→ **WHAT THIS TASK INVOLVES**
Repeat the data exactly, leaving out any image.

BEGIN SOURCE DATA

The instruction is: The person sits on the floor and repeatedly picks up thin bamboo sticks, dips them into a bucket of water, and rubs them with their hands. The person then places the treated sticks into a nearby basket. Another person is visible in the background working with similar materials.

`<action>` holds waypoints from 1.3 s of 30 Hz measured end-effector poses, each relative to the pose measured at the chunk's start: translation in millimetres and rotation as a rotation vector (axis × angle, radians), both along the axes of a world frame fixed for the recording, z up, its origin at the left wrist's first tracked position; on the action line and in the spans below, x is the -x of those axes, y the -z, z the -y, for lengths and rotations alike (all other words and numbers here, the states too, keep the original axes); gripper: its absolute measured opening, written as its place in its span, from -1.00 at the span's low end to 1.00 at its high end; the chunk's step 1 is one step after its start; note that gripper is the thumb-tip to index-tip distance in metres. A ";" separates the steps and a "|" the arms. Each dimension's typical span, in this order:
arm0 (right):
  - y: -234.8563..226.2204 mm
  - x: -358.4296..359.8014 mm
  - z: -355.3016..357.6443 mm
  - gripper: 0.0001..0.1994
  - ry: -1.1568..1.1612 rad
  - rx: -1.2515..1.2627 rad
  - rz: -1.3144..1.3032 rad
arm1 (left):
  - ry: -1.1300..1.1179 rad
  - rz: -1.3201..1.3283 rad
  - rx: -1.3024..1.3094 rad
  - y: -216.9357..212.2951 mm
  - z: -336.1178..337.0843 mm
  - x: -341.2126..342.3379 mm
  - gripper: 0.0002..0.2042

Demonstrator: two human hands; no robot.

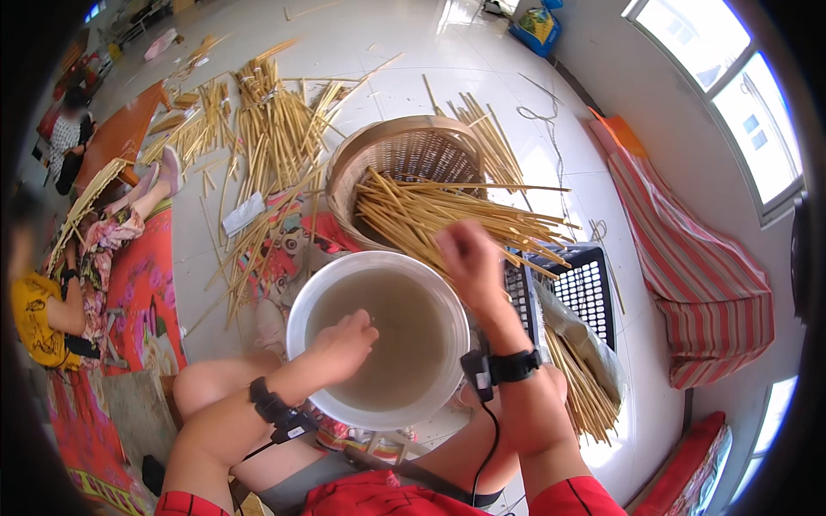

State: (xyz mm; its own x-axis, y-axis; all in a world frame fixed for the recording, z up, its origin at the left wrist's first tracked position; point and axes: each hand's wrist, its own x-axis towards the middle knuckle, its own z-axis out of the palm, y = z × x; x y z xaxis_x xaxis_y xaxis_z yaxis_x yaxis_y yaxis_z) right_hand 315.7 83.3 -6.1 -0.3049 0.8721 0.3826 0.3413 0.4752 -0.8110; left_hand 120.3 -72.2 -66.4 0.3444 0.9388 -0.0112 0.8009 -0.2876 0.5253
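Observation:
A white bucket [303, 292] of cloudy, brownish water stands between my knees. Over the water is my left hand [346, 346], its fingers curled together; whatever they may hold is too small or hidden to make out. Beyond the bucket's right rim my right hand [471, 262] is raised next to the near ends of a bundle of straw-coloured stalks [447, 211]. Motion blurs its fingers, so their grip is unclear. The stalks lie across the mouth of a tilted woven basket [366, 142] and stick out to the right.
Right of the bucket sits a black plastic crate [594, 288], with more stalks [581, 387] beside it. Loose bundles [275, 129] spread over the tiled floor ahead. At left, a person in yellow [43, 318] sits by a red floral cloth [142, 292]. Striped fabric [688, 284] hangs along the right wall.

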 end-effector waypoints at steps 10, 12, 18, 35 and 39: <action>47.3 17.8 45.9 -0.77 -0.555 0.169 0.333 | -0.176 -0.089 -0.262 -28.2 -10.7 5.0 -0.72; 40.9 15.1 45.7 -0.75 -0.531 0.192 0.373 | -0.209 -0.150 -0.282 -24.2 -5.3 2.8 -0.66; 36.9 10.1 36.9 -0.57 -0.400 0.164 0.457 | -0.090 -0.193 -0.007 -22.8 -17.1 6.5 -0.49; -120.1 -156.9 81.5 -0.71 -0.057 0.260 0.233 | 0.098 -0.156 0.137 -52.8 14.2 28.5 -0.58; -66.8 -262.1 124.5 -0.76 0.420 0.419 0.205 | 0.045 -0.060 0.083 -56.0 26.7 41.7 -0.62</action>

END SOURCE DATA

→ **ANSWER FOR THIS EXERCISE**
The instruction is: The person sits on the floor and repeatedly picks up thin bamboo sticks, dips them into a bucket of water, and rubs them with their hands. The person then places the treated sticks into a nearby basket. Another person is visible in the background working with similar materials.

`<action>` holds waypoints from 1.3 s of 30 Hz measured end-effector poses, each relative to the pose measured at the chunk's start: translation in millimetres and rotation as a rotation vector (axis × angle, radians), both along the axes of a world frame fixed for the recording, z up, its origin at the left wrist's first tracked position; on the action line and in the spans below, x is the -x of those axes, y the -z, z the -y, for lengths and rotations alike (all other words and numbers here, the states too, keep the original axes); gripper: its absolute measured opening, written as its place in its span, from -1.00 at the span's low end to 1.00 at its high end; the chunk's step 1 is one step after its start; note that gripper is the thumb-tip to index-tip distance in metres. A ";" separates the steps and a "|" the arms. Each dimension's typical span, in this order:
arm0 (right):
  - y: -234.8563..226.2204 mm
  - x: -358.4296..359.8014 mm
  - z: -355.3016..357.6443 mm
  - gripper: 0.0001..0.1994
  - ry: -1.1568..1.1612 rad
  - rx: -1.2515..1.2627 rad
  - rz: -1.3144..1.3032 rad
arm1 (left):
  - ry: -1.1300..1.1179 rad
  - rz: -1.3201..1.3283 rad
  - rx: -1.3024..1.3094 rad
  - y: -216.9357..212.2951 mm
  - z: -336.1178..337.0843 mm
  - x: -341.2126..342.3379 mm
  - gripper: 0.0002..0.2042

Demonstrator: two human hands; no robot.


State: (xyz mm; its own x-axis, y-axis; all in a world frame fixed for the recording, z up, its origin at the left wrist's first tracked position; point and axes: each hand's wrist, its own x-axis towards the middle knuckle, its own z-axis out of the palm, y = z × x; x y z xaxis_x xaxis_y xaxis_z yaxis_x yaxis_y yaxis_z) right_hand 315.7 83.3 -6.1 -0.3049 0.8721 0.3826 0.3413 0.4752 -0.8110; left_hand 120.3 -72.2 -66.4 0.3444 0.9388 -0.0112 0.8009 -0.2876 0.5253
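Observation:
A white bucket [303, 292] of cloudy, brownish water stands between my knees. Over the water is my left hand [346, 346], its fingers curled together; whatever they may hold is too small or hidden to make out. Beyond the bucket's right rim my right hand [471, 262] is raised next to the near ends of a bundle of straw-coloured stalks [447, 211]. Motion blurs its fingers, so their grip is unclear. The stalks lie across the mouth of a tilted woven basket [366, 142] and stick out to the right.
Right of the bucket sits a black plastic crate [594, 288], with more stalks [581, 387] beside it. Loose bundles [275, 129] spread over the tiled floor ahead. At left, a person in yellow [43, 318] sits by a red floral cloth [142, 292]. Striped fabric [688, 284] hangs along the right wall.
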
 end-effector waypoints at steps 10, 12, 18, 35 and 39: <action>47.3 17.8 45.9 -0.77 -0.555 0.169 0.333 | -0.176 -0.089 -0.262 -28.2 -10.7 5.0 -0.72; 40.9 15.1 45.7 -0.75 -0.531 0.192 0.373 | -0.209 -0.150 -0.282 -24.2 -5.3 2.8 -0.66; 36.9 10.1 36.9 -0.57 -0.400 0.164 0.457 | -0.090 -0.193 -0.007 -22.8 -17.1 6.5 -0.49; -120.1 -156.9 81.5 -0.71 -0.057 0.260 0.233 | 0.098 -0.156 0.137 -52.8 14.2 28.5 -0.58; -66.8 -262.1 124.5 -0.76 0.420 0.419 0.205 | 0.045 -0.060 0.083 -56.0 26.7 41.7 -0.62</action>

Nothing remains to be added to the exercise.